Leaders from northeastern Kenya have said they will name sympathizers, fighters and financiers of Somali militant group al-Shabab. The pledge comes after al-Shabab gunmen killed nearly 150 students at Kenya's Garissa University College.
Analysts say it will be difficult to name the group's supporters in a region where people are divided along clan lines and the threat of al-Shabab looms over any attempt to help government agencies.
Days after al-Shabab gunmen killed 148 students at Garissa University College, leaders from northeastern Kenya, near the Somali border, have promised to help security organs identify youths who have joined the Islamist extremist group, as well as their sympathizers and financiers.

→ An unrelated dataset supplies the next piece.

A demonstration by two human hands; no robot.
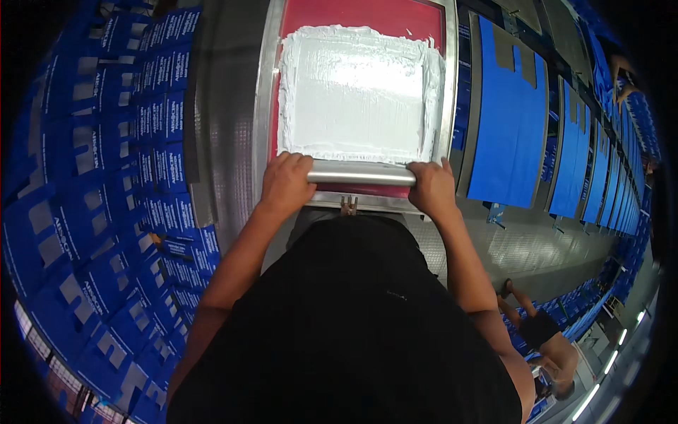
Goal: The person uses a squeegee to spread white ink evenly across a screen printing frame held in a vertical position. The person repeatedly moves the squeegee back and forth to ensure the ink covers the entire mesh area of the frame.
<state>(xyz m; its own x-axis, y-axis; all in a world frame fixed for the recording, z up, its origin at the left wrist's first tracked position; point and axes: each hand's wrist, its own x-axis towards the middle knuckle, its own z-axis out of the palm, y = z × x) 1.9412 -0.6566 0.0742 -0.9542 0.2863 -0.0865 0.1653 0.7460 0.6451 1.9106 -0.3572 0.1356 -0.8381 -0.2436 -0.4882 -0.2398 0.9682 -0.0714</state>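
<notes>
Both hands hold a silver squeegee [361, 174] that lies crosswise at the near end of a screen-printing frame [447, 92]. My left hand [288, 182] is wrapped round its left end. Round the right end closes my right hand [433, 188], with one finger sticking up by the frame's side. Just beyond the squeegee, thick white ink [357, 99] spreads in a rough rectangle with raised ridges along its edges. Red mesh [367, 10] shows around the ink. The squeegee's lower edge is hidden from me.
A metal clamp [349, 205] sits at the frame's near edge, close to my body. Blue printed sheets [166, 106] lie in rows on the left. On the right, blue cut sheets [510, 120] lie on a row of boards. Another person [547, 339] is at the lower right.
</notes>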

Parliament majority leader and lawmaker from the northeast, Aden Duale, said they would reveal the names within a few weeks.
"We recognize the reality of collaborators amongst our communities and we will, with immediate effect, commence to identify them, to document them, and to expose all the members, the financiers and sympathizers of al-Shabab within the next one month," he said.

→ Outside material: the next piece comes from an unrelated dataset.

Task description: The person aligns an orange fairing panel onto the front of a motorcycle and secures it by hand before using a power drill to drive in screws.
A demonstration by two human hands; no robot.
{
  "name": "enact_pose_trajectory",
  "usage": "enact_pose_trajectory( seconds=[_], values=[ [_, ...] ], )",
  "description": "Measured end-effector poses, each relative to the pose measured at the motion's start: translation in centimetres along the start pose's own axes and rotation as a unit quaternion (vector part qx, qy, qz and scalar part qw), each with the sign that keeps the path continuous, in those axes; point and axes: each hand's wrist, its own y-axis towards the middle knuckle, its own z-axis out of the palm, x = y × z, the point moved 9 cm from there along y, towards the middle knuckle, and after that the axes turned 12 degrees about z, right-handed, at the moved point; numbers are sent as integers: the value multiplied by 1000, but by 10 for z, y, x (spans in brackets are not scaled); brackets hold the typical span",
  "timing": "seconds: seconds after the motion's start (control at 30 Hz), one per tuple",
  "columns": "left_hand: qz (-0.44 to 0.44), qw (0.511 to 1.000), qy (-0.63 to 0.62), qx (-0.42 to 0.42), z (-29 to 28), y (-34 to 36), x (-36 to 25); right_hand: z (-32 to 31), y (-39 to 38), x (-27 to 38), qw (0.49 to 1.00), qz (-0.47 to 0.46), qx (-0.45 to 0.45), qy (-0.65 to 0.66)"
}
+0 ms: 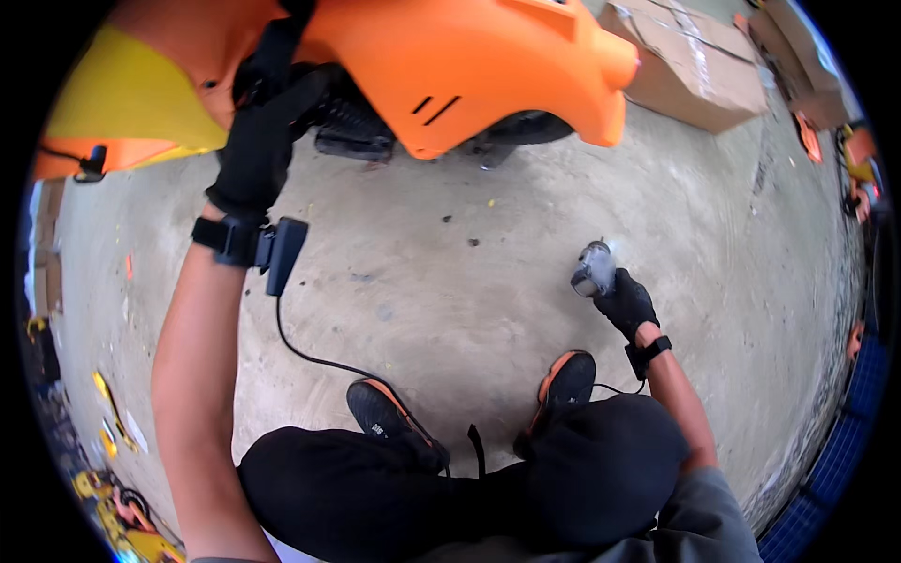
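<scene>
My right hand (627, 302), in a black glove, is closed round the grip of a grey power driver (593, 270). The tool is held out over the floor at the right, its nose pointing away from me. Reaching up on the left, my gloved left hand (258, 155) is at the underside of a large orange and yellow plastic vehicle body (469, 70), beside dark parts below the panel. Its fingers blend into those black parts, so what they touch is hidden. A dark wheel (530, 129) shows partly under the orange panel's arch.
A taped cardboard box (694, 66) stands at the far right, with another open carton (805, 61) beyond it. Yellow-handled tools (111, 403) lie on the floor at the left. A cable (314, 357) runs from my left wrist device to my legs. Blue panels (831, 450) line the right edge.
</scene>
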Motion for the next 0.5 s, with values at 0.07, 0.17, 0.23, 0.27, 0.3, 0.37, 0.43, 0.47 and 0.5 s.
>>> enact_pose_trajectory(
  seconds=[0.07,0.17,0.23,0.27,0.3,0.37,0.43,0.47,0.5],
  values=[
    [-108,969,-204,-88,4,-10,26,-18,-11,-4,999,11,-19,46],
    [-11,999,-39,20,-9,22,-1,-1,-1,-30,997,30,-46,52],
    [-75,995,-71,0,4,-6,7,-34,-11,-65,998,52,-13,42],
    [-131,991,-5,33,3,-17,26,-35,-12,-83,997,50,3,65],
    [-84,995,-7,51,14,3,2,-45,-4,-100,995,46,5,83],
    [3,955,263,138,-2,1,6,-46,11,-114,954,95,100,267],
    [-64,985,128,95,8,3,0,-58,32,-147,939,163,123,276],
    [-57,976,180,108,12,2,-5,-60,38,-166,923,180,135,311],
    [-54,963,238,117,12,2,-10,-66,44,-169,918,196,150,310]
  ],
)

Investigators are currently trying to learn more about the identity of the four attackers. One of the suspected attackers was a son of a local chief in Mandera county and a law school graduate.
In 2013, the father reported his son to the authorities and told them he suspected his son might have joined al-Shabab.
The Interior Ministry said Mohamed Mohamud, best known as "Gamadere," was the mastermind of the attack and was still on the run. Kenyan authorities has offered a $215,000 reward for his arrest.
Independent security analyst Abdiwahab Sheikh Abdisamad said clan divisions in the northeast would complicate efforts to identify other supporters of the terror group.
"In Mandera county, all the clans in that county are in conflict in one way or the other unless they reconcile them, unless they bring them on board, it's difficult to come up with a list," said Abdisamad. "If you bring a list, the other clan will say, 'Most of this list is from certain clan that they will consider as witch hunt.'"
In his speech to the nation on Saturday, President Uhuru Kenyatta said the task of countering terrorism in Kenya has been made difficult by the fact the planners and financiers of terrorist acts were embedded in Kenyan communities.
Duale noted there was radicalization taking place within Muslim community and institutions. He said there was a need to revamp the religious institutions and educators.
"We recognize that some of our religious institutions have had some role in radicalization and the propagation of these ideologies. To address this challenge we, in collaboration with the county government, a supreme council of Kenya Muslims, and a council of imams, we will immediately take a review of all personalities and institutions involved in the religious activities," said Duale.
Abdisamad agreed there was a problem, but people, who provided information about the militant group's activities, must be protected.
"The financiers, for instance, how are they going to pick the one who finances al-Shabab? Those who disclose the financiers, how are they going to be safe? Today, if they name one financier, those who name that financier they will be a victim of al-Shabab," said Abdisamad.
An Interior Ministry spokesman, Mwenda Njoka, told VOA the government welcomed the cooperation of Muslim leaders as authorities investigated the names provided to them in the ongoing probe.
Three days of national mourning end Tuesday. Families of 126 of the students killed in Garissa have been identified, 65 of them through fingerprints. The process of identification is still ongoing at a city mortuary as families await the clearance to receive the bodies of their children for burial.